Review of open action items

A-213-10: Completed

A-213-11 to A-213-14: Completed

A-213-15: Completed.

A-213-15 - A-213-18: Completed.

Vojtech: For XSLT 1.0, the only option is to write to a file, we're explicit about not having documents appear on the secondary output port.

A-213-09: Completed.

p:zip and p:unzip

Norm: I move we postpone this until Jim can be present.

Accepted.

Debugging strategies

Murray: I'm trying to figure out two things: what sorts of mechanisms would be useful in the language to assist with debugging, and what sort of things are already there?
... There's p:log, two implementations have a "message" step, but I'm wondering about the possibility of other kinds of steps.
... I've had this discussion in the past with C programmers and now I'm talking with XProc programmers.
... I put some steps in the requirements document: one to turn on debugging, one to turn on tracing. I highlighted that there are some functions that can give you information about your environment.
... I wonder about strategies ... logs, etc.
... It seems like those are the sorts of things you might expose.

Norm: There are two things you can do: get a dump of the graph and get more verbose logging.

Norm waxes poetic about -D and Java logging.

Vojtech: We have something similar. We have profiling output. And also we have a detailed trace of the pipeline: what documents were passed, what were the options and variables, etc.
... I wonder if we should try to standardize this.
... In other specifications by XQuery, there's a trace function but the rest is implementation defined or dependent.
... In my view, we have p:log which is rather inflexible and you can have a message step. But the problem with this is that it requires you to modify the pipeline and potentially break the sequence of steps. Sometimes you have to do ugly plumbing to keep the original sequence.
... Maybe what we could consider is some sort of construct like group or a wrapper that would log some information without having to add pipe bindings to keep the pipeline in the original sequence. A construct that doesn't influence the connections between the steps would be nice.
... Instead of a message step. Or we could have both. We could have a trace element that wraps a bunch of steps and does logging, but it wouldn't be a step.

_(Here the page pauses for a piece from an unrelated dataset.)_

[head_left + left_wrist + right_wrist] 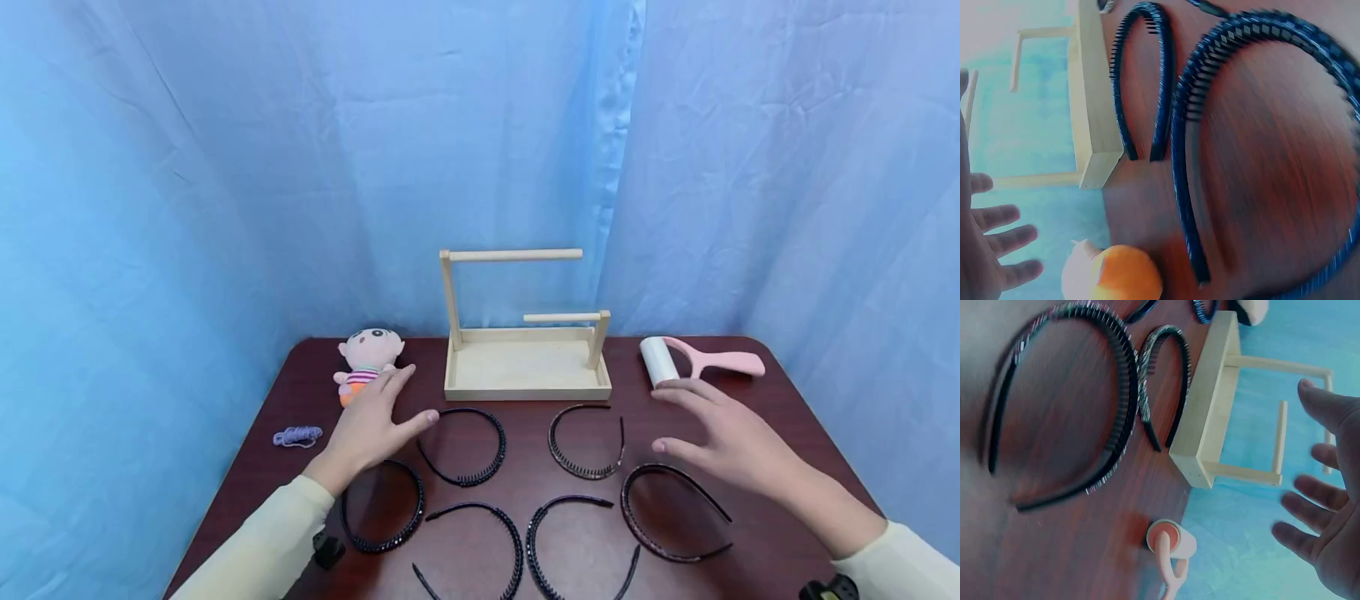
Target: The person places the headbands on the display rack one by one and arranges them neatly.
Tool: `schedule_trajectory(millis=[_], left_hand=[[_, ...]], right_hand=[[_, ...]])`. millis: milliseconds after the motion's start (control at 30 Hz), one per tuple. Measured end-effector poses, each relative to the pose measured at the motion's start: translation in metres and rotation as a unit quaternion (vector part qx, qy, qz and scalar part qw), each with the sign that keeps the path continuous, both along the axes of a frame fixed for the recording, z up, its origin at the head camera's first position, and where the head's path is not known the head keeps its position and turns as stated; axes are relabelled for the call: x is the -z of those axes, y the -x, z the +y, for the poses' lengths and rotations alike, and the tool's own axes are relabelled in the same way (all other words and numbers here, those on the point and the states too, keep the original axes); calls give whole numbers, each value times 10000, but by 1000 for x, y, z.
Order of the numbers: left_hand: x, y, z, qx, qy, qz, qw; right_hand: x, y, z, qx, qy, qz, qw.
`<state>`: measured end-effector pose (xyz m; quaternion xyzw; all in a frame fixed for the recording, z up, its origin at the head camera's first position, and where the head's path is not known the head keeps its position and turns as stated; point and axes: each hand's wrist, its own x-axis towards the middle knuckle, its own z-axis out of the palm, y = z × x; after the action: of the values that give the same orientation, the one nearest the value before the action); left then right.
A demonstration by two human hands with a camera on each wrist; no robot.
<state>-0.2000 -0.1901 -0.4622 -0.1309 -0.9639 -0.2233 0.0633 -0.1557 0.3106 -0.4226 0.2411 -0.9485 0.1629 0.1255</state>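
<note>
My left hand [372, 425] hovers over the table's left side with fingers spread, between the plush doll [369, 360] and a dark headband [467, 447]. My right hand [723, 433] is held out on the right, fingers apart and nothing in them, near the pink-handled lint roller [705, 360]. Several dark toothed headbands lie on the table, among them one at the left [384, 506], one at front centre [480, 546], a patterned one [587, 444] and one below my right hand [675, 512]. In both wrist views the palms are bare.
A light wooden stand [528, 367] with a shallow tray and two horizontal bars stands at the back centre. A bundle of purple cord [297, 436] lies at the left edge. Blue curtains [480, 150] hang behind the dark red table [517, 433].
</note>
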Motion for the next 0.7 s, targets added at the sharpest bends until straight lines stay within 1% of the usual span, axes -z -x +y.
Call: schedule_trajectory(millis=[67, 167, 233, 367, 433, 533, 600, 700], left_hand=[[3, 5, 3, -138, -412, -241, 9988], [8, 15, 8, -291, -1033, -549, 9927], [12, 22, 12, -354, -1463, -740, 9858], [19, 37, 20, -402, -2192, -1072, 9689], [24, 44, 24, -426, -2435, -1211, 9614], [29, 54, 30, -489, -2659, -1379, 9528], [33, 61, 33, -574, -2752, -1488, 9481], [39, 69, 35, -668, -2823, -1625, 9431]], right_hand=[[3, -7, 1, -36, 123, -6, 9999], [12, -20, 4, -211, 369, 9, 9991], [21, -30, 5, -322, 527, -31, 9981], [43, -48, 7, -487, 827, -357, 9947], [53, -55, 7, -538, 945, -649, 9920], [66, -63, 8, -520, 984, -995, 9888], [74, -65, 10, -508, 933, -1119, 9880], [84, -67, 12, -492, 784, -1272, 9875]])
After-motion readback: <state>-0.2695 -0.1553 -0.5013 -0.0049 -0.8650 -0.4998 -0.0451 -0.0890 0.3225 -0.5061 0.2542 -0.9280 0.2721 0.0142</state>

Norm: Yes, we could invent a new kind of thing, but I wonder if this is so implementation dependent that it's of limited value.

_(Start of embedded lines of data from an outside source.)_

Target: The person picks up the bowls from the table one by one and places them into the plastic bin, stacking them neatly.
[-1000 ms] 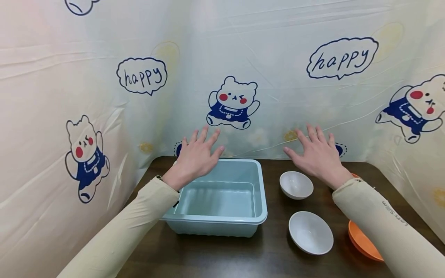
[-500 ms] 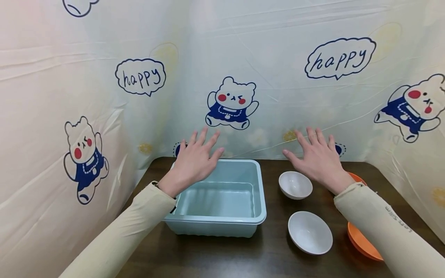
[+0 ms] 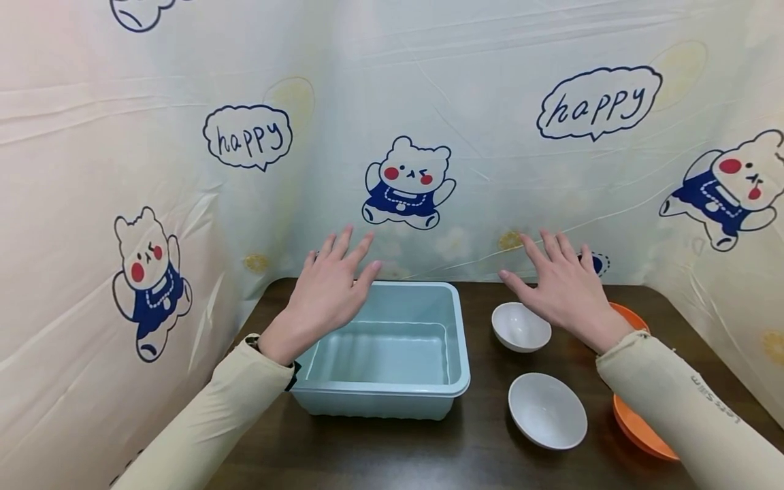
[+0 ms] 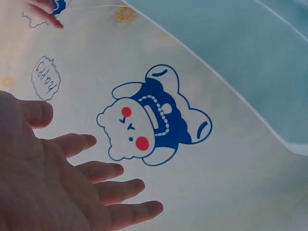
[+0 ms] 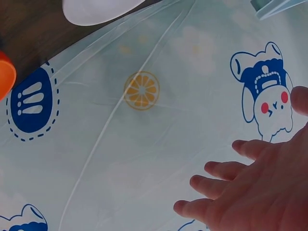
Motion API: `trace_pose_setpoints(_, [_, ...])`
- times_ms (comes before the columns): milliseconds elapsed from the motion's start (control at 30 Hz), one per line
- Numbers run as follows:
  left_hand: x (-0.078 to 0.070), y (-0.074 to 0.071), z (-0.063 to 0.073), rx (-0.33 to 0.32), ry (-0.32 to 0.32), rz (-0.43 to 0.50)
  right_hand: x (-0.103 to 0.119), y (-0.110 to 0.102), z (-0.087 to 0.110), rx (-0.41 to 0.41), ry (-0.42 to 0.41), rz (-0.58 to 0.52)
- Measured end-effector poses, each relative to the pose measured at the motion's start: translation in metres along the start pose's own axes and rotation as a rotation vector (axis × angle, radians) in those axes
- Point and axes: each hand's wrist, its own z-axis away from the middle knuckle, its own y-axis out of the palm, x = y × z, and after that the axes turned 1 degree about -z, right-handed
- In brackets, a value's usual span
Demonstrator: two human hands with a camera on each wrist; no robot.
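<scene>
My left hand is raised over the left side of a light blue plastic basin, its fingers spread and holding nothing. The palm of that left hand shows in the left wrist view. My right hand hovers with spread fingers above the right part of the table, past a small white bowl. Nearer the front stands a second white bowl. Two orange dishes, one at the back and one in front, are partly hidden by the right forearm.
A dark brown table carries all of these. A pale curtain printed with bears and the word "happy" encloses the table at the back and on both sides.
My left hand has drifted left and slightly down; my right hand has shifted slightly right and down. The basin and bowls stay where they were.
</scene>
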Motion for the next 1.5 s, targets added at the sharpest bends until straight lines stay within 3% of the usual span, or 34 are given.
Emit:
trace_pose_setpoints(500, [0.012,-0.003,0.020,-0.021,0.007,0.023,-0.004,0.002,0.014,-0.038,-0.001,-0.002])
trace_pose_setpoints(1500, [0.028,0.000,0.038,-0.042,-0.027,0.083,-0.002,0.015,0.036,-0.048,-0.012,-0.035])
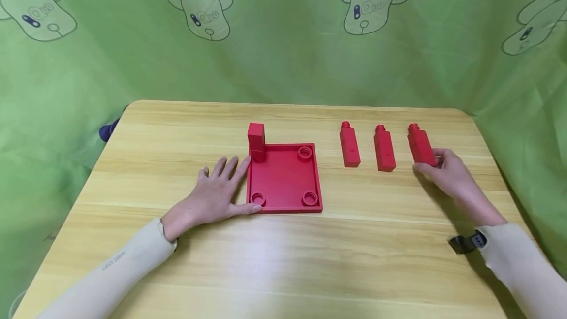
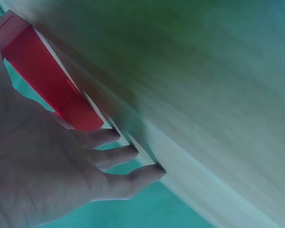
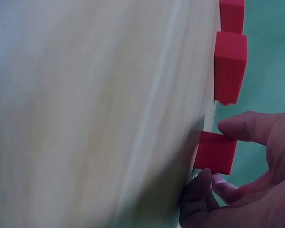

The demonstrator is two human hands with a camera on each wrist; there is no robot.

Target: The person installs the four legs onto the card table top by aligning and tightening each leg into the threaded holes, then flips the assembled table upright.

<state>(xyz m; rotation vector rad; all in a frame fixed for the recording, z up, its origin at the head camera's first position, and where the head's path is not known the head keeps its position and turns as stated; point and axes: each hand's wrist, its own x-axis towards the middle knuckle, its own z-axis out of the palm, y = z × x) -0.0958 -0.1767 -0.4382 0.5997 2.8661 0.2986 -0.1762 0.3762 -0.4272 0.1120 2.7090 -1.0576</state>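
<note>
A red square tray-like plate (image 1: 283,176) with raised edges lies on the table, threaded round sockets in three of its corners. At its far left corner stands a red square post (image 1: 256,137). My left hand (image 1: 211,193) rests along the plate's left side, fingers spread, thumb at the front left corner; the left wrist view shows the plate's red edge (image 2: 47,76) beside the palm. My right hand (image 1: 449,171) pinches the near end of the rightmost red threaded post (image 1: 421,145) between thumb and fingers. In the right wrist view, that post's square end (image 3: 216,153) faces me.
Two more red threaded posts, a left one (image 1: 350,146) and a middle one (image 1: 384,149), lie between the plate and my right hand, screw ends pointing away. The wooden table (image 1: 283,260) has rounded far corners. A green curtain (image 1: 283,63) hangs behind and at both sides.
</note>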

Vojtech: Like p:log, I think we could leave the details implementation dependent. The trace wrapper might be something like the resource manager that we discussed in the past.

Norm: Yes, if we invent a new kind of wrapper for the resource manager, maybe we could leverage that for the trace wrapper.

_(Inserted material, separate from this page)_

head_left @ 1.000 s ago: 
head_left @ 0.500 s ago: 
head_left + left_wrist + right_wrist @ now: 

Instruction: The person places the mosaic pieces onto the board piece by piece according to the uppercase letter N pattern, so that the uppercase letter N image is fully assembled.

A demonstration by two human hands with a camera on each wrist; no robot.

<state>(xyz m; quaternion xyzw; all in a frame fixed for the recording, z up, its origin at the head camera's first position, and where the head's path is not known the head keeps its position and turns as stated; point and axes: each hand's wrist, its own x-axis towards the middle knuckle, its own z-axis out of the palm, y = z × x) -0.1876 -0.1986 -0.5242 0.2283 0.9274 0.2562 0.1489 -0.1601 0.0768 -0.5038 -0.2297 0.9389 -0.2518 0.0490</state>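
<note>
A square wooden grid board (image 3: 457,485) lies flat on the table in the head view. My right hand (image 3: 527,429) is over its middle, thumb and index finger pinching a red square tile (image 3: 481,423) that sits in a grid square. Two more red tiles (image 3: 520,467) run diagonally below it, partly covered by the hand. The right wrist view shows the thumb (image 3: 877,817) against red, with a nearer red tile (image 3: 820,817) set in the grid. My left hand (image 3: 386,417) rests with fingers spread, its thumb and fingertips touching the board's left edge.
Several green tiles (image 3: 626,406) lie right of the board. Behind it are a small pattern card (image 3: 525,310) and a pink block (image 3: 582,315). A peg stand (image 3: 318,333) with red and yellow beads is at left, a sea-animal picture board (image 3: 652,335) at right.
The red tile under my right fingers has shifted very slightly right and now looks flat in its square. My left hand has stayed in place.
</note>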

Henry: Oh, I'd rather not. You really shouldn't have to edit your pipeline to do this.
... Maybe a wrapper is the best we're going to come up with. For something like the resource manager, a wrapper is more appealing because it's a feature of the design of the pipeline. Whereas, tracing and profiling are not part of the pipeline.
... So I'd rather not have something in the pipeline.
... We can't just leave this to implementors, the way the python or lisp debuggers do, because you can't implement XProc in XProc.
... A different way to talk about this in the same spirit would be to say that we already have ways to name things. Maybe we want to think about this in a sort of meta way: we want to think about ways of annotating pipelines, externally even, in order to describe tracing or profiling behavior.
... We could have a trace descriptor and a pipeline.

Alex: This could be done if you had a description of the binding for the pipeline.
... That would require the ability to point at a chunk of pipeline not individual steps.

Vojtech: We could do somethign similar to XQuery 3 with annotations.

Norm: It seems like some sort of "trace only these named steps" feature might be useful.

Henry: I know that there was at least some work in actually doing just what I dismissed: as far as the engine is concerned all you can say is instrument yourself. Where you put the enegy is in the tool that presents the output to you. So instead of trying to say only give me trace information for the last four steps, you just turn on tracing.
... Then the tool only shows you the output for only the last four steps.

Norm: Yeah. Fair point. My tracing is all adhoc.

Murray: So we could imagine an XProc pipeline that read the trace output and presented it in a nice way.
... I've heard the argument before for putting all the tracing outside the program. I've heard the same argument about documentation too.
... One of the things I've noticed as I'm gathering these requirements is a section called "Integration".
... A lot of these requirements in the areas of debugging and testing and error handling are related to integration. All of these things can be aided by leaving sign posts in your program. If you know that you're having a problem in a certain area of the program, then leaving the indicators in there and being able to flag the pipeline could be very helpful.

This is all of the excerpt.